Met up again with Nykky on the 21st of July after her little holiday away in Ibiza with her friend Stacy to bash out plans a bit more and setting the middle of August as the deadline in whether we are to go travelling or not. Conversation did lead to the fact if other friends of ours would be interested in travelling but problem is the rather simple one that very few people can/want to leave their job a take this rather big step.

The 22nd was Nykky’s birthday and the rest of the week for her was to be filled with birthday celebrations. The 24th was to see a group of us go out for a meal, bar hopping and a spot of nightclubbing with Nykky and Stacy keen to show off their tan acquired on holiday.

Now will have to see how things pan out…

Filed under: Meta, Personal

Smarter Gallery hotlinking prevention

Posted by Jonathan at 19:37:19 UTC on the 18th of July, 2004

Issue #185 of A List Apart’s articles deals with the issue of smarter image hotlinking prevention.

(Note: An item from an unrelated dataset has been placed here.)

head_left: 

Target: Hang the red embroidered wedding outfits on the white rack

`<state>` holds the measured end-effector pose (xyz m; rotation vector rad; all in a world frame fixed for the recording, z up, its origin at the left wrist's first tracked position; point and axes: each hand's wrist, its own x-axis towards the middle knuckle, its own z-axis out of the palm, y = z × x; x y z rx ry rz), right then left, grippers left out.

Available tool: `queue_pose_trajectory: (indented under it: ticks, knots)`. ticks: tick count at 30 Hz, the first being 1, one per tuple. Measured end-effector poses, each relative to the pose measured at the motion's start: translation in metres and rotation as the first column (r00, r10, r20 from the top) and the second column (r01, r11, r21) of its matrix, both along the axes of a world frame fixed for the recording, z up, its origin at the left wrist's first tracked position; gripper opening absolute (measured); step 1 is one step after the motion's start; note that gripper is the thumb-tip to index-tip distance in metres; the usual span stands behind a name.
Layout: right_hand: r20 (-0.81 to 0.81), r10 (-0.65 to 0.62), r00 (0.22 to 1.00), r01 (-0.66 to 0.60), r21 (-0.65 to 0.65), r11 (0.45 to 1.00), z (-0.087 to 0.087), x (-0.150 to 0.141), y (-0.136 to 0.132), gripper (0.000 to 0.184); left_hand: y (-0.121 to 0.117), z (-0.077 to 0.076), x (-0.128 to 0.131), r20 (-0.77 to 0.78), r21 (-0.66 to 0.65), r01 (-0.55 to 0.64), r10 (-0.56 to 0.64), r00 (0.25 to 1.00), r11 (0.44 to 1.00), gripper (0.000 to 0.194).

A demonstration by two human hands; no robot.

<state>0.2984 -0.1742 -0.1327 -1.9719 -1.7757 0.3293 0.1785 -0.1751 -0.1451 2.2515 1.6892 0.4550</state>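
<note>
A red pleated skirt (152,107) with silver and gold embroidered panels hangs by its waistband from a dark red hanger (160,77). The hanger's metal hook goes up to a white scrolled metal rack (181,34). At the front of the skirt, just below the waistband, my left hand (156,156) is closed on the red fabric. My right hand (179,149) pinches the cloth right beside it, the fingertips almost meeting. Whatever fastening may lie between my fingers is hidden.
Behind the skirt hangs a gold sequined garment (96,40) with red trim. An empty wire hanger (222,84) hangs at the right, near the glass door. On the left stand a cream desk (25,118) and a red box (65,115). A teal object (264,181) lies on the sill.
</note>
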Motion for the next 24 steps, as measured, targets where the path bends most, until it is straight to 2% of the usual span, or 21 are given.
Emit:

Now whilst I fall into the benevolent, altruistic webmaster category which doesn’t really care if my images are being hotlinked, there has been more than one occasion where Internet newbies have hotlinked rather big images as webpage backgrounds on there own little sites, which does bring out the more mischievous me. :D

Anyhow, at the end of this issue of ALA, there was a little bit about using such a technique for Gallery:

Taking it further

If you’re using some kind of content management system like Gallery, there might be a way to tie a script like this into a database of pictures, and automatically generate ALT tags and more information about the picture.

Of course, I’ll leave that as an exercise for the reader.

No need to jump through hoops when the application itself pulls images from it’s database… remember kids, KISS!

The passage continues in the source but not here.